▶ _What the exercise asks_
All lines that hold the string "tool" should be copied. Find them in the listing below.

*** Source records ***

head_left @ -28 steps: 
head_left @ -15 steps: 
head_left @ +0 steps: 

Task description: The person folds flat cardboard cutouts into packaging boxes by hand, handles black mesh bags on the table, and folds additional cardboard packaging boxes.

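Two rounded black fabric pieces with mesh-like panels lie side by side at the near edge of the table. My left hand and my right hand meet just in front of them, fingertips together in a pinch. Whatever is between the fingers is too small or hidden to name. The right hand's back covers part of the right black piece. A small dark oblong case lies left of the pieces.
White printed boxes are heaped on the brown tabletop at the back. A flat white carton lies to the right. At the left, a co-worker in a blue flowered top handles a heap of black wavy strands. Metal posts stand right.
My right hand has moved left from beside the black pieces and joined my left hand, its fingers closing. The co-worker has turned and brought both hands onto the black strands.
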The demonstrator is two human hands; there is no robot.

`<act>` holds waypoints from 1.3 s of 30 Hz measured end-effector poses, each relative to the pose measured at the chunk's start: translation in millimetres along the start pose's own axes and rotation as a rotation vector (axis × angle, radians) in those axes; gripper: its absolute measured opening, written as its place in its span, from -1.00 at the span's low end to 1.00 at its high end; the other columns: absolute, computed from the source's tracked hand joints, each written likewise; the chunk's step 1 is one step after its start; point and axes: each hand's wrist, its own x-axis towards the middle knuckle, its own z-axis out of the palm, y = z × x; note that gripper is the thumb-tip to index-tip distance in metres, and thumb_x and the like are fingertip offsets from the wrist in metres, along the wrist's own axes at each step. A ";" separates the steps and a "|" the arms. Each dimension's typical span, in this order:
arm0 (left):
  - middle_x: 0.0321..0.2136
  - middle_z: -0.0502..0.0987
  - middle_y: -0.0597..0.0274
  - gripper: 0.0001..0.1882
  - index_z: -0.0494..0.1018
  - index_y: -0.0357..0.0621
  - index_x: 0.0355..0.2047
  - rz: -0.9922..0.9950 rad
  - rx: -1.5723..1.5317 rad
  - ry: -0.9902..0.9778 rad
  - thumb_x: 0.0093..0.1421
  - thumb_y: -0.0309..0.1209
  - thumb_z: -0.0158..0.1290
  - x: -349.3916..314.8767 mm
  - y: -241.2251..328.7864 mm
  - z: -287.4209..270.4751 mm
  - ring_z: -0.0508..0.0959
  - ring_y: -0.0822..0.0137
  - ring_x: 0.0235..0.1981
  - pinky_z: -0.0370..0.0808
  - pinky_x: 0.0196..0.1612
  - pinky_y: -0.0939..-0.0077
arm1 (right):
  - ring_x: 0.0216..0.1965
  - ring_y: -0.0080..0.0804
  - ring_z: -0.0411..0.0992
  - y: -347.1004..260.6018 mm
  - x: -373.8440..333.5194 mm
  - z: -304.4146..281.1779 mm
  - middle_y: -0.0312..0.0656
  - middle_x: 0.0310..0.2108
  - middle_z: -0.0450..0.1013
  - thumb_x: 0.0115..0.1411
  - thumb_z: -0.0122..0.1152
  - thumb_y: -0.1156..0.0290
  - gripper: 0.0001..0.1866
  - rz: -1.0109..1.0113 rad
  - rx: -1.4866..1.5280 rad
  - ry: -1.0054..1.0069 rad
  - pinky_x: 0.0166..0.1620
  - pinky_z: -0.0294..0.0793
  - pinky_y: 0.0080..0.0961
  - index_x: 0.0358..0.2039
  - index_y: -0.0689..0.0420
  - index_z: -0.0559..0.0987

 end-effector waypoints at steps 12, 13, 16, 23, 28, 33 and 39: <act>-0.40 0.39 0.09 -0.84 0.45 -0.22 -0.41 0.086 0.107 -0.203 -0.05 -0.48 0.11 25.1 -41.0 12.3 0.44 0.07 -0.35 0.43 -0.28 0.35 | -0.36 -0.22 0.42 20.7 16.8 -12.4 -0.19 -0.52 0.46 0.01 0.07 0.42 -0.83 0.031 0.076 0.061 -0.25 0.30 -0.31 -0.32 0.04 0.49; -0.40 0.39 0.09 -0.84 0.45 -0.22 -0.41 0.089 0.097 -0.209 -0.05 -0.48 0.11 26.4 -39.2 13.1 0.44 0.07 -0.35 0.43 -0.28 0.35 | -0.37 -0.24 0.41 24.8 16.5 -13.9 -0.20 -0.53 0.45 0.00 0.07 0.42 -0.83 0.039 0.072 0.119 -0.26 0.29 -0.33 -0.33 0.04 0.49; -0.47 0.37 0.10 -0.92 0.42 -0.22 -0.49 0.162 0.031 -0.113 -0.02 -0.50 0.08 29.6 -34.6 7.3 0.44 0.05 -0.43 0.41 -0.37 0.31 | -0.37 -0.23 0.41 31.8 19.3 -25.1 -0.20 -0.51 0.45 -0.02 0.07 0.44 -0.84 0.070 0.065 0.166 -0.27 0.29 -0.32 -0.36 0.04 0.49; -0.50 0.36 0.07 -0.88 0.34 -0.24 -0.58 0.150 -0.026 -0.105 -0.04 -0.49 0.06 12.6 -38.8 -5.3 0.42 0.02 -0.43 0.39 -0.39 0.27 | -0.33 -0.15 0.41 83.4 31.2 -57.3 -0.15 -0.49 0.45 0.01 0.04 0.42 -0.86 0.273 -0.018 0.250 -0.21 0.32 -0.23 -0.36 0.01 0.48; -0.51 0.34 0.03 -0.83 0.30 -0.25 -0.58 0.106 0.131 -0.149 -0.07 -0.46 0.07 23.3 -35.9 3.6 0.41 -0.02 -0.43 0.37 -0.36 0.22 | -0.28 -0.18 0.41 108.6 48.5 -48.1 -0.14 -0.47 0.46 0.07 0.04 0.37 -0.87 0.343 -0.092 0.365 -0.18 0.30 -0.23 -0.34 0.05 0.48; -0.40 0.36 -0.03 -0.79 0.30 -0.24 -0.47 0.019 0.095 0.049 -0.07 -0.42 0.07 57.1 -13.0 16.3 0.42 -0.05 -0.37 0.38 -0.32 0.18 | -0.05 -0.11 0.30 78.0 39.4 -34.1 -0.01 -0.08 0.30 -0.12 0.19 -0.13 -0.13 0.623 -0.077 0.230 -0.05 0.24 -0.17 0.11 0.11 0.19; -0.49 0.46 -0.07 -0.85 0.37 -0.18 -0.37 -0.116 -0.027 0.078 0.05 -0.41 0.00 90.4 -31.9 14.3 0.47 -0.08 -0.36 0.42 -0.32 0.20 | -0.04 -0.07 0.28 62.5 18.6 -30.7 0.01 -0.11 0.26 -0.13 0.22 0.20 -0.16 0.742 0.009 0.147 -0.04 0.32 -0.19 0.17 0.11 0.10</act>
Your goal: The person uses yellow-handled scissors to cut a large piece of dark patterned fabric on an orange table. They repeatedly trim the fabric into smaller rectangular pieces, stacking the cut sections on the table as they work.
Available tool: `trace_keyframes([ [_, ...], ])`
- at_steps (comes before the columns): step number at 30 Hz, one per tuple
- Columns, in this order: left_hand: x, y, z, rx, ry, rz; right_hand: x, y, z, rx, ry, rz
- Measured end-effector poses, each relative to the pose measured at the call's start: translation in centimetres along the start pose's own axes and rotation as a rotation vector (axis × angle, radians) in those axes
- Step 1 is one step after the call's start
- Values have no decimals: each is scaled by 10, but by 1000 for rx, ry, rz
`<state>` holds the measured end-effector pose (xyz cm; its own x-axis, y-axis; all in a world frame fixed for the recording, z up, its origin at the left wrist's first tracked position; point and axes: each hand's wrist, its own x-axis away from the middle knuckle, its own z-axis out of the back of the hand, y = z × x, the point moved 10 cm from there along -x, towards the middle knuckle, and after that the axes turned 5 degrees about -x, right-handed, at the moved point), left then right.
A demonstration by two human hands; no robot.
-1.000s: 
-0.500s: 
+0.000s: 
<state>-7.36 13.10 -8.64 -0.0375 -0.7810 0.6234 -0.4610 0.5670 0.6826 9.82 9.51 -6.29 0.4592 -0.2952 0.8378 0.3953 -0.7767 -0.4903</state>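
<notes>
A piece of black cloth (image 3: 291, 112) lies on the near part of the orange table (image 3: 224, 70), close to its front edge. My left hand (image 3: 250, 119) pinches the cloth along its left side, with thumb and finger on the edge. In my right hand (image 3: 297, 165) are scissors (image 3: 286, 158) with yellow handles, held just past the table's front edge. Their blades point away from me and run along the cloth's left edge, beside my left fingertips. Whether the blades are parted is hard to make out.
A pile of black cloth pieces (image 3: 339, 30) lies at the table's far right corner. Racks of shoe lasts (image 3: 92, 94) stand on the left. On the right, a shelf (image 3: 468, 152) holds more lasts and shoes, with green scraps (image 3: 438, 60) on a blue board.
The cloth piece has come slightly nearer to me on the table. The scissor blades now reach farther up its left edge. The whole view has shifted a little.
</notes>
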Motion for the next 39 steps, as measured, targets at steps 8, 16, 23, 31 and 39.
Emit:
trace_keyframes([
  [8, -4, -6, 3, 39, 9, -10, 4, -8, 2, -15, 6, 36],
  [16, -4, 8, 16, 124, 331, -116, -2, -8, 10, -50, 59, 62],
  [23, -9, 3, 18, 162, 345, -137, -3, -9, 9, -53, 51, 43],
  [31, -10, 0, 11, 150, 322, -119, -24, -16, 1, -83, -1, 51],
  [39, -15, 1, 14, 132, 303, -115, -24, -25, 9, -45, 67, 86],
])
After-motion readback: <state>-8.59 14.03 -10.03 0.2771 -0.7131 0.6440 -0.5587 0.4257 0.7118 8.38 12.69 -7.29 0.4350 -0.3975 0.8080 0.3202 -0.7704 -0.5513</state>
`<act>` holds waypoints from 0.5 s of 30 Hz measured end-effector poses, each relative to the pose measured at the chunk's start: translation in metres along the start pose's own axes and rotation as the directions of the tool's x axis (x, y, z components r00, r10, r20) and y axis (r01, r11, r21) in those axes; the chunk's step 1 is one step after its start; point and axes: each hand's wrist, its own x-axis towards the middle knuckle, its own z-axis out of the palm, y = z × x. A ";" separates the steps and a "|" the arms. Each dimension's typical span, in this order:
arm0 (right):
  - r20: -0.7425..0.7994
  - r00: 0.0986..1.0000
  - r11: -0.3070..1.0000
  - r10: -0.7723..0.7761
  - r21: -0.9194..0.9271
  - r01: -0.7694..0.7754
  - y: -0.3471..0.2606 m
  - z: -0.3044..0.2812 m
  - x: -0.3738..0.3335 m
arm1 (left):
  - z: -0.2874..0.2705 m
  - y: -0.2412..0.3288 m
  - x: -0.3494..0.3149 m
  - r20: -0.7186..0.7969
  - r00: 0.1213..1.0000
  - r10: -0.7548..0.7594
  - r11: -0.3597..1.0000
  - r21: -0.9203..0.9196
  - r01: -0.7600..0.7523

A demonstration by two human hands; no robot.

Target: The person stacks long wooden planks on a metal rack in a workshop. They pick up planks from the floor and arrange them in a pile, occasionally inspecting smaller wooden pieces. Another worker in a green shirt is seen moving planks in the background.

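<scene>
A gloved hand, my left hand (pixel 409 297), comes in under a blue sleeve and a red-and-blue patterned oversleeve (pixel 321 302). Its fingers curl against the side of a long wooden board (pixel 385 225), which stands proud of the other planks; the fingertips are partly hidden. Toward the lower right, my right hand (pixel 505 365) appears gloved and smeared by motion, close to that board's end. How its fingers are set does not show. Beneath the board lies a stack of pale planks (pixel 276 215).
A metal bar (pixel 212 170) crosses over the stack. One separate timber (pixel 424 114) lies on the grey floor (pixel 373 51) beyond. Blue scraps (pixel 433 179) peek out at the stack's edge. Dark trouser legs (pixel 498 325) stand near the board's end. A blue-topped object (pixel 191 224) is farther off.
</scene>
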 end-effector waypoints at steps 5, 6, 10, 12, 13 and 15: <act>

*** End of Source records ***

▶ _Written solution_
Available tool: `trace_keyframes([ [_, ...], ])`
`<act>` holds waypoints from 0.5 s of 30 Hz measured end-effector poses, each relative to the pose measured at the chunk's start: translation in metres along the start pose's own axes and rotation as the directions of the tool's x axis (x, y, z components r00, r10, r20) and y axis (r01, r11, r21) in those axes; the chunk's step 1 is one step after its start; point and axes: each hand's wrist, its own x-axis towards the middle knuckle, its own z-axis out of the palm, y = z × x. A ";" separates the steps and a "|" the arms. Each dimension's typical span, in this order:

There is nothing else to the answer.